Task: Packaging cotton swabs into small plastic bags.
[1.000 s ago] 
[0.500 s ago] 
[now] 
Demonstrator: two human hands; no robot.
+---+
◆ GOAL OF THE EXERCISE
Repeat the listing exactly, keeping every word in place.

◆ EXERCISE RESPONSE
Task: Packaging cotton swabs into small plastic bags.
[1.000 s ago] 
[0.500 s ago] 
[now] 
Demonstrator: two human hands; no robot.

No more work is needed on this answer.